Ten ways to defuse incidents

A comprehensive training programme is the most effective means of preparing staff to address disruptive behaviour or assaults. There are, however, some basic steps that all staff members can take to improve their interventions in potential crisis situations.

The points mentioned here are not intended to replace training, but rather to provide an overview of some of the techniques and strategies that should be explored in training programmes that emphasise prevention of workplace violence.

For the purposes of this article, crisis moments refer to those points in time when individuals lose physical and rational control of their behaviour. There are almost always warning signs a person’s behaviour is moving toward a crisis. The following tips can aid in early interventions and increase the likelihood of staff defusing an incident before it becomes dangerous.

1. Respect all individuals’ personal space
Personal space is the area around us that we consider an extension of ourselves. How much space each of us requires to feel comfortable varies considerably. What is almost universally true, however, is that anxiety rises when personal space is invaded. This heightened anxiety makes it more likely a person will act out in a more serious way.

To avoid such a response, maintain at least an arm’s length distance from a person whose behaviour is escalating. In this way, you will be less likely to increase the person’s anxiety. You will also reduce danger to yourself by maintaining a margin of safety that allows you time to react.

If you must touch an anxious person to provide medical care, explain what you are about to do before you begin. If the person objects, decide if: 1) the procedure can wait until the person is less anxious; 2) someone else might be better suited to provide the care, e.g. someone who has established stronger rapport with the person; or 3) the procedure must be done by you at this very moment. This third option should be a last resort, chosen only due to medical necessity. If this is your decision, be prepared for the possibility of the patient reacting negatively.
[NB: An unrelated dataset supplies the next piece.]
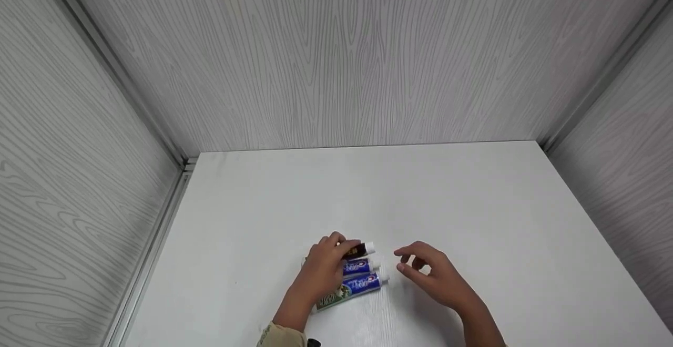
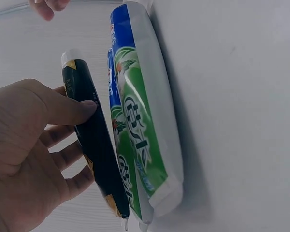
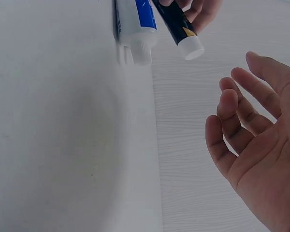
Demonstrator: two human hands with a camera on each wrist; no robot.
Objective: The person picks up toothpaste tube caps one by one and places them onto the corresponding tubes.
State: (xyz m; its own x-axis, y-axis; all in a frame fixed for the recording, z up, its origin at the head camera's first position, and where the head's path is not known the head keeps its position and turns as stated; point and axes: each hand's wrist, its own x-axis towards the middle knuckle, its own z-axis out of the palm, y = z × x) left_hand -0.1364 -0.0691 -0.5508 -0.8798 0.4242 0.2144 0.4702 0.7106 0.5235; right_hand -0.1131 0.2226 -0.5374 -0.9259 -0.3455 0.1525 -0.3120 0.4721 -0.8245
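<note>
My left hand [image 1: 322, 269] grips a dark toothpaste tube [image 2: 102, 150] with gold marks and a white cap, thumb on one side and fingers on the other. Beside it, on the side nearer my body, are two blue and green toothpaste tubes: a middle one [image 1: 357, 267] and a near one [image 1: 364, 283]. All the caps point right, toward my other hand. In the left wrist view the dark tube leans at an angle to these two. My right hand [image 1: 435, 274] hovers to the right of the caps, fingers loosely bent, holding nothing.
The white tabletop [image 1: 252, 205] spreads around the tubes. A grey wood-grain panel [image 1: 336, 63] rises behind it, with side panels at left [image 1: 63, 205] and right [image 1: 620, 142]. A metal rail [image 1: 152, 252] runs along the left edge.
</note>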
2. Be aware of your own body position
In addition to maintaining adequate space between you and an anxious person, avoid eye-to-eye, toe-to-toe positions, as they might be interpreted as challenging. Positions perceived as challenging can evoke a ‘fight or flight’ response from the other person, and neither of those reactions is likely to be helpful. Standing at an angle to the person and off to the side is much less likely to escalate an agitated person’s behaviour.

3. Be empathic to others’ feelings
Try not to judge or discount the feelings of others. Whether or not you think their feelings are justified, those feelings are real to the other person. Pay attention to them, and don’t be afraid of silence. Your supportive presence is often more important than what you say.

4. Keep non-verbal cues non-threatening
As a person begins to lose control of rational thought, he or she becomes more tuned into your body language and less tuned into your words. Non-verbal communication – including gestures, facial expressions, movements and tone of voice – becomes paramount in conveying a calm, respectful attitude.

5. Ignore challenging questions
When a person challenges your authority or an organisational policy, redirect the individual’s attention to the issue at hand. For example, suppose a female visitor is smoking in a waiting area. You remind her that there is no smoking allowed in your facility and ask her to put out her cigarette. She responds by saying, ‘Who are you to tell me what to do?’ Answering this type of question only leads to a non-productive power struggle, and it also sidesteps the issue at hand – the woman’s smoking. It is better to ignore the challenge and restate your request.

6. Set and enforce reasonable limits
If patients or family members become belligerent, defensive or disruptive, establish limits and directives clearly and concisely. When setting limits, offer simple, clear choices and consequences to the acting-out individual. Be sure the consequences are reasonable and enforceable.

7. Permit verbal venting when possible
It is often the safest and best alternative to let a person shout, removing others from the area when feasible. Allow the person to release as much energy as possible by venting verbally. When a person is venting, there will be peaks and troughs in the outburst as the person’s energy expenditure rises and falls. If you cannot allow the person to continue venting, state your directives and reasonable limits during the ‘troughs’ in the venting process.

8. Identify the real reason for the behaviour
Even in the midst of an angry tirade, there is useful information to be gained about what a person is thinking and feeling. The real reason for a person’s outburst is often not what it seems to be. Anxious patients and family members can be highly critical of clinic staff for reasons that are much more related to the fear and helplessness they are experiencing than to the ways staff members are performing their duties. Try to listen for the real message – the feelings behind the facts. Restate the message you think you have received in order to determine if you have correctly understood the person’s intent.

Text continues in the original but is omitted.